EXERCISE INSTRUCTIONS: Could you give back exactly the lines below from the one with "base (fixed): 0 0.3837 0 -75" through the one with "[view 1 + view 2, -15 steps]", without a single picture?

• • •

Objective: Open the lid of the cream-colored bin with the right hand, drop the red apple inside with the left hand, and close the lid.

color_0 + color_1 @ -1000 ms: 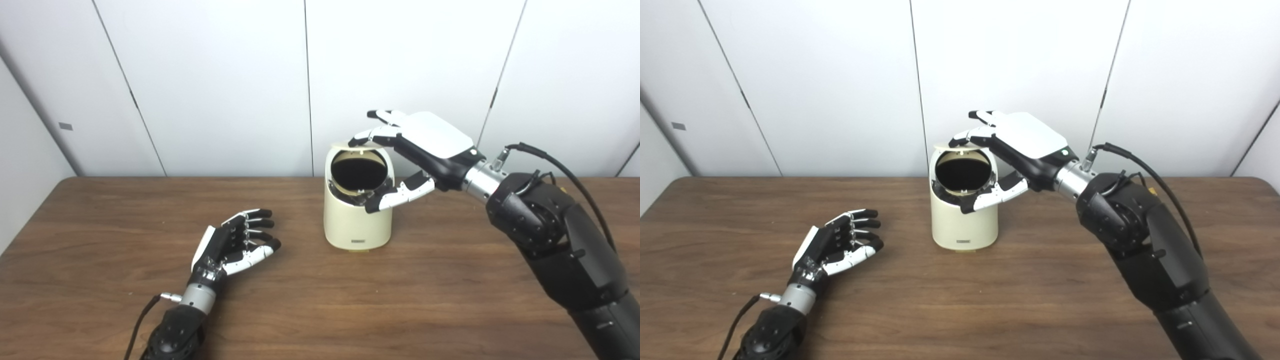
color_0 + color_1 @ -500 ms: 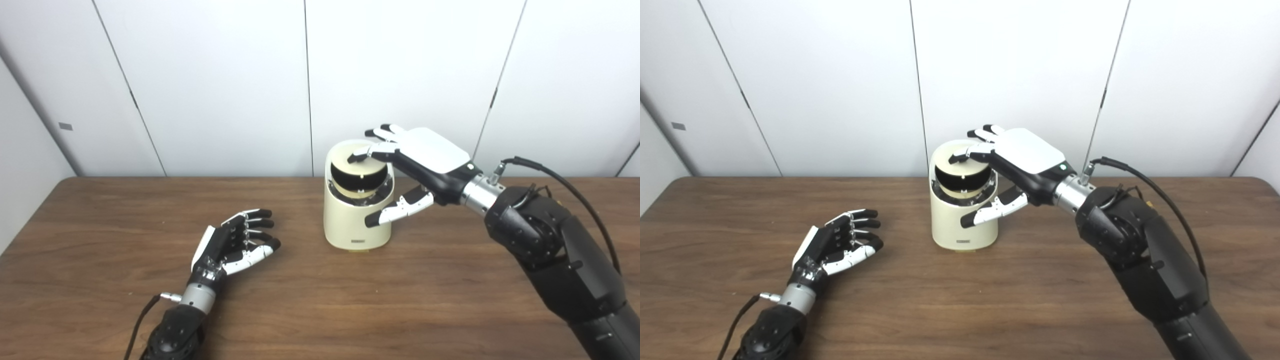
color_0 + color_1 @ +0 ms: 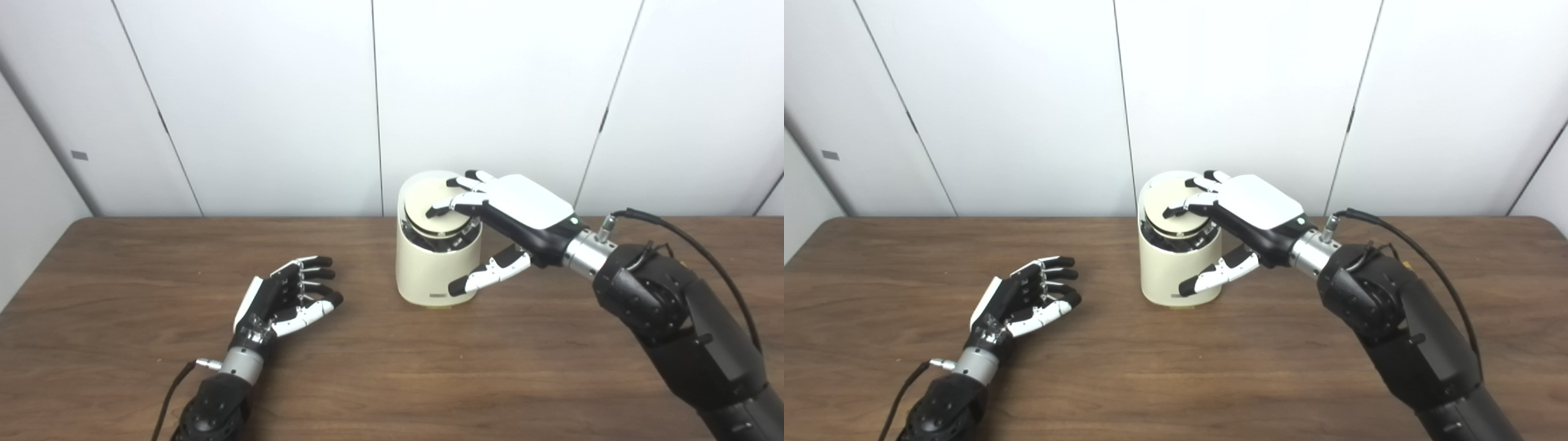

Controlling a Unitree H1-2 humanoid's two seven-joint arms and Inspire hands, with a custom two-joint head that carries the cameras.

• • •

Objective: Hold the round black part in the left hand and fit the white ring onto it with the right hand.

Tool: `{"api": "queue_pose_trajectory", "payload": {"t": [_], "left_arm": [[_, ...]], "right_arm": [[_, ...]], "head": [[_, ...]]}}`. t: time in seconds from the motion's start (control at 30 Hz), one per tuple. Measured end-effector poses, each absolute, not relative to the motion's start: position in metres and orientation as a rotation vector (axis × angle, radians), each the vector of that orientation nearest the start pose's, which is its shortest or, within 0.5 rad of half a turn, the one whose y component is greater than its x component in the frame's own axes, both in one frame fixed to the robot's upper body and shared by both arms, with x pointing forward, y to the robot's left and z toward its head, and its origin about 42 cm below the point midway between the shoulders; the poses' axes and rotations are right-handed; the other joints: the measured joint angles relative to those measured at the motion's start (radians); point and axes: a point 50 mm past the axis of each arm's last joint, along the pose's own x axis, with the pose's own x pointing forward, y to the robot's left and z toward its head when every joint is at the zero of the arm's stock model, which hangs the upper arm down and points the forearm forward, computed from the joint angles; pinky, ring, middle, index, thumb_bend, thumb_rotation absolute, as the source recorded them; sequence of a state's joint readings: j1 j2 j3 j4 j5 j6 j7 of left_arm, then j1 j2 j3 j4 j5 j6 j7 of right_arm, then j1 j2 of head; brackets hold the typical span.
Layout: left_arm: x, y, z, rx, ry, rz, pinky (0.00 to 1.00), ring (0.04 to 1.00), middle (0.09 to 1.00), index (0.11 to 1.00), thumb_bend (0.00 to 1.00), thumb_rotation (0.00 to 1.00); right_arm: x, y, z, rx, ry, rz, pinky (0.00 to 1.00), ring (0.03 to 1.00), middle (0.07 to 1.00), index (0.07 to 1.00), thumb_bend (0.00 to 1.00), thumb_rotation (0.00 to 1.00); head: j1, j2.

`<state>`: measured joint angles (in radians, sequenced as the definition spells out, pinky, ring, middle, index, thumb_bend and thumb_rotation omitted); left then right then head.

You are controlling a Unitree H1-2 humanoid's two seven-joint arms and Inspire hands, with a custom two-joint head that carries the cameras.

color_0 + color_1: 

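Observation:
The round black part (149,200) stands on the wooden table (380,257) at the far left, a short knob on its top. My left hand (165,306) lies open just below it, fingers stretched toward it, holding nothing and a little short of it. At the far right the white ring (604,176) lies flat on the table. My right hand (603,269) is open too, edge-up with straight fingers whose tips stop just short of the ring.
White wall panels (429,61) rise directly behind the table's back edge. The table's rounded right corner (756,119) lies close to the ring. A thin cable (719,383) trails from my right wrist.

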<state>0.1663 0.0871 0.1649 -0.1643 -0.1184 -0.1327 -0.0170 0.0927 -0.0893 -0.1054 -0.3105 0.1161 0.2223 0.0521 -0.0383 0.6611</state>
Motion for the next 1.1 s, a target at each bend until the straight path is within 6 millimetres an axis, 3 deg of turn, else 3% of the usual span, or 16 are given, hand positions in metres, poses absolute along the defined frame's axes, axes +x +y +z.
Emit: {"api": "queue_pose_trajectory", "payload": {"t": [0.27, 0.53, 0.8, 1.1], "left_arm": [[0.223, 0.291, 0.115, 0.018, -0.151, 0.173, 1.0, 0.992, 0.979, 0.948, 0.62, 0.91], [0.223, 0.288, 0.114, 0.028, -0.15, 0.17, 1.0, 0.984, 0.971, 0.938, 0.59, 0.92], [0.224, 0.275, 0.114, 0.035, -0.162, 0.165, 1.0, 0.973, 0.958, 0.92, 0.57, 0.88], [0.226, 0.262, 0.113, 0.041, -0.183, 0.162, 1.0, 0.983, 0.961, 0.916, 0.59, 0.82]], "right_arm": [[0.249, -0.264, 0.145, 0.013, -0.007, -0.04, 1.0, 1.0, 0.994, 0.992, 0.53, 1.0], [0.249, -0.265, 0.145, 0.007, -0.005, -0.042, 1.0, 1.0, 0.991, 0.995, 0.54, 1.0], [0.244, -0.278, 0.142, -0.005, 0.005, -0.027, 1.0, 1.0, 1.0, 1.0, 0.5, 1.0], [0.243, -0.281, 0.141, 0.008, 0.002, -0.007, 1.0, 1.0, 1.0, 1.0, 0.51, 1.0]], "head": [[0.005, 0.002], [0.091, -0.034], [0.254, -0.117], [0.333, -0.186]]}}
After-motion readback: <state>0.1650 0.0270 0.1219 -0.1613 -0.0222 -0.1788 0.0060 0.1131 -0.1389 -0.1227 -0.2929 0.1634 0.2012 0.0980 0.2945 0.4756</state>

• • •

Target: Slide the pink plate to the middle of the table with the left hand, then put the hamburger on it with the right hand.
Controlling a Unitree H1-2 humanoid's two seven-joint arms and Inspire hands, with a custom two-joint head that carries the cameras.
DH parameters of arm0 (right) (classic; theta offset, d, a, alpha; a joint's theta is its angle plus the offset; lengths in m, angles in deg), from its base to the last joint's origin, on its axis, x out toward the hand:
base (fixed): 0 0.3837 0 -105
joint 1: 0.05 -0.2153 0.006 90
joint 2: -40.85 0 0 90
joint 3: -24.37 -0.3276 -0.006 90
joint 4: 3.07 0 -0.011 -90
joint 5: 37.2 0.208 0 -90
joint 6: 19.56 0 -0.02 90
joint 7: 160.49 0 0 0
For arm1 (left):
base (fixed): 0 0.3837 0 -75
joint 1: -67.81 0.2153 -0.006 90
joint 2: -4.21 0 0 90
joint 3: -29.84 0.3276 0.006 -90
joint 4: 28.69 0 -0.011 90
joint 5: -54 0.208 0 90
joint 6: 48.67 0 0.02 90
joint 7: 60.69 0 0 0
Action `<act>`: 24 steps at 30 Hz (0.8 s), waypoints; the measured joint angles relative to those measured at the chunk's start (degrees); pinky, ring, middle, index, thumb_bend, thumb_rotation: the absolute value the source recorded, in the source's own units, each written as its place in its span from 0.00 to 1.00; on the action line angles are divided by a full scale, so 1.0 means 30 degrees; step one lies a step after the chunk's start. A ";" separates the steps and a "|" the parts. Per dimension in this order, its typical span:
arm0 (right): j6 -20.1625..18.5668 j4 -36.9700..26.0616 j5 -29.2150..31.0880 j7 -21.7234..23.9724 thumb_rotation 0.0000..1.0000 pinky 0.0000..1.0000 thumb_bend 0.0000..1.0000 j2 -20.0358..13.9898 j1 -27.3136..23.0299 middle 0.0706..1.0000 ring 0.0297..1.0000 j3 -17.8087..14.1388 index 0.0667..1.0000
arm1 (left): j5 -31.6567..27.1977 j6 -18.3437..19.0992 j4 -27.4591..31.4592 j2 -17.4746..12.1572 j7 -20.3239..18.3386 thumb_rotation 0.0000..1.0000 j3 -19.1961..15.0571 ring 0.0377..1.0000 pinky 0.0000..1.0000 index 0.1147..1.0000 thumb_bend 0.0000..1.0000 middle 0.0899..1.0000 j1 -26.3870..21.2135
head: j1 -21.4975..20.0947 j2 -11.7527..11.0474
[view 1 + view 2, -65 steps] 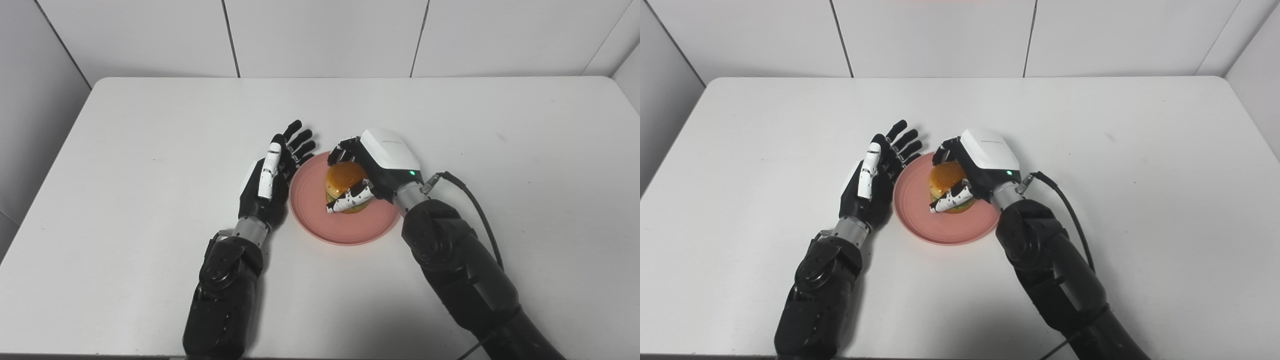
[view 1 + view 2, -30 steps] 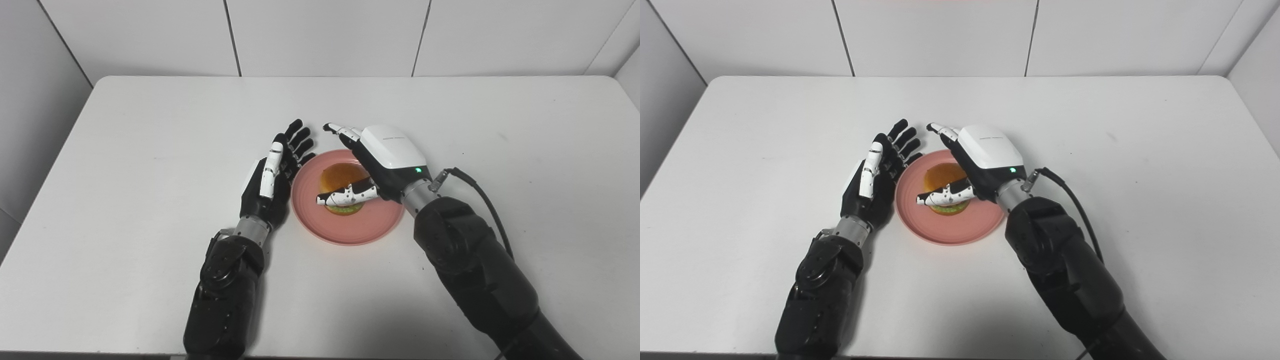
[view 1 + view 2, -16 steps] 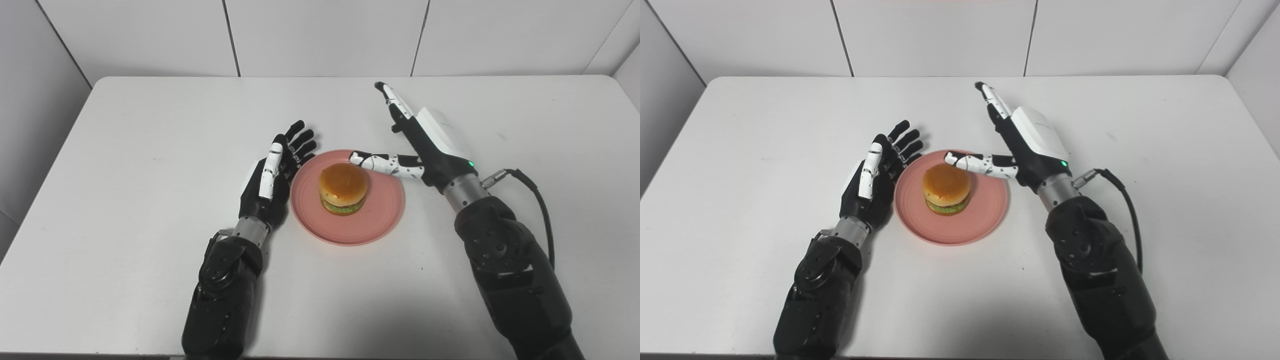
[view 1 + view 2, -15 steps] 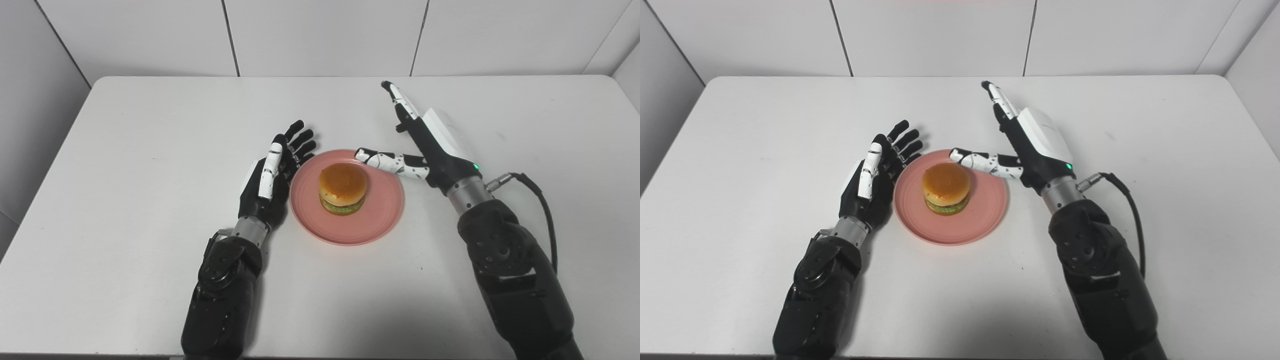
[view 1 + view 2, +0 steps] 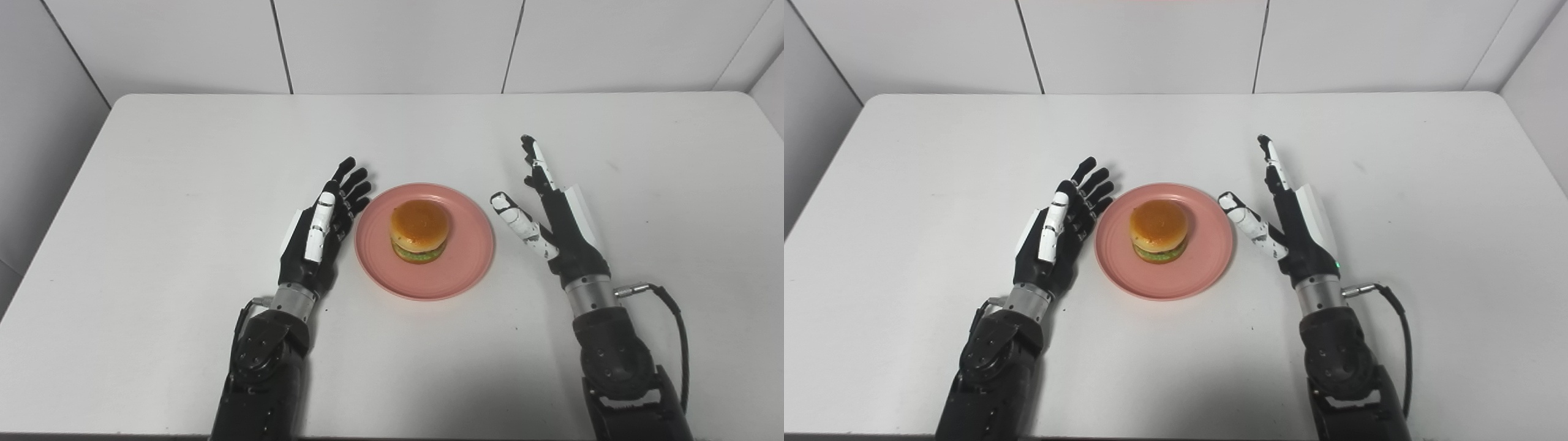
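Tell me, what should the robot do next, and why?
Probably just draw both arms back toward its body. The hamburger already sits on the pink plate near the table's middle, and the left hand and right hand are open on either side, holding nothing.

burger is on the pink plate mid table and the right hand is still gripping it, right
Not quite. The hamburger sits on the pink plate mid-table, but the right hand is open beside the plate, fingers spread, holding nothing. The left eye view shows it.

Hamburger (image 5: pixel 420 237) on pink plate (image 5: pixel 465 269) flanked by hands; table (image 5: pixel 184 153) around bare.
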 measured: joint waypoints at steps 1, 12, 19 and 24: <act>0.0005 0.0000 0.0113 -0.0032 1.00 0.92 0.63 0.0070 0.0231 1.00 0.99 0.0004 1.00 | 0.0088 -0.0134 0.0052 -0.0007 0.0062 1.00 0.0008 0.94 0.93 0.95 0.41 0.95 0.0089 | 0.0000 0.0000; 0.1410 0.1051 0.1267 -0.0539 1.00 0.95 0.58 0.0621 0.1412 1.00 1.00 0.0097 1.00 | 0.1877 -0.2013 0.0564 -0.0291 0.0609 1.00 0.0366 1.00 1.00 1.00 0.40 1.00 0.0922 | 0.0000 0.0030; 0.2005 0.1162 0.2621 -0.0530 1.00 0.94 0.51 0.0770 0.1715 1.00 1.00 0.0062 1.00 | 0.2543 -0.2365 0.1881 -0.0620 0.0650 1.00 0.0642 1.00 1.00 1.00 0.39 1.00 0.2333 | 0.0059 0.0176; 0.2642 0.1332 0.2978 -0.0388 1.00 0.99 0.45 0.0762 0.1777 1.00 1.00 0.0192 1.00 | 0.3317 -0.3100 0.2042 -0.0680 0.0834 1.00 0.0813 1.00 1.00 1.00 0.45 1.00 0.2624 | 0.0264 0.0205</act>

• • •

REPLY TO THE EXERCISE:
base (fixed): 0 0.3837 0 -75
joint 1: -67.81 0.2153 -0.006 90
joint 2: -4.21 0 0 90
joint 3: -29.84 0.3276 0.006 -90
joint 4: 28.69 0 -0.011 90
joint 5: -54 0.208 0 90
joint 6: 48.67 0 0.02 90
joint 7: 60.69 0 0 0
Action `<act>`: 24 steps at 30 Hz (0.8 s), waypoints; the measured joint angles relative to those measured at the chunk's start (degrees); pinky, ring, middle, index, thumb_bend, thumb_rotation: the absolute value the source recorded, in the source's own units, each written as its place in its span from 0.00 to 1.00; on the action line angles are divided by a full scale, so 1.0 means 30 degrees; step one lies a step after the chunk's start. A ";" separates the steps and a "|" the parts. Per dimension in this order, its typical span:
arm0 (right): j6 -20.1625..18.5668 j4 -36.9700..26.0616 j5 -29.2150..31.0880 j7 -21.7234..23.9724 thumb_rotation 0.0000..1.0000 pinky 0.0000..1.0000 thumb_bend 0.0000..1.0000 j2 -20.0358..13.9898 j1 -27.3136..23.0299 middle 0.0706..1.0000 ring 0.0297..1.0000 j3 -17.8087..14.1388 index 0.0667..1.0000
arm1 (left): j5 -31.6567..27.1977 j6 -18.3437..19.0992 j4 -27.4591..31.4592 j2 -17.4746..12.1572 j7 -20.3239..18.3386 thumb_rotation 0.0000..1.0000 j3 -19.1961..15.0571 ring 0.0377..1.0000 pinky 0.0000..1.0000 index 0.1147..1.0000 thumb_bend 0.0000..1.0000 middle 0.0899..1.0000 j1 -26.3870..21.2135
head: j1 -21.4975..20.0947 j2 -11.7527..11.0474
[view 1 + view 2, -65 steps] 
[view 1 + view 2, -30 steps] 
[view 1 + view 2, -16 steps] 
[view 1 + view 2, -15 steps] 

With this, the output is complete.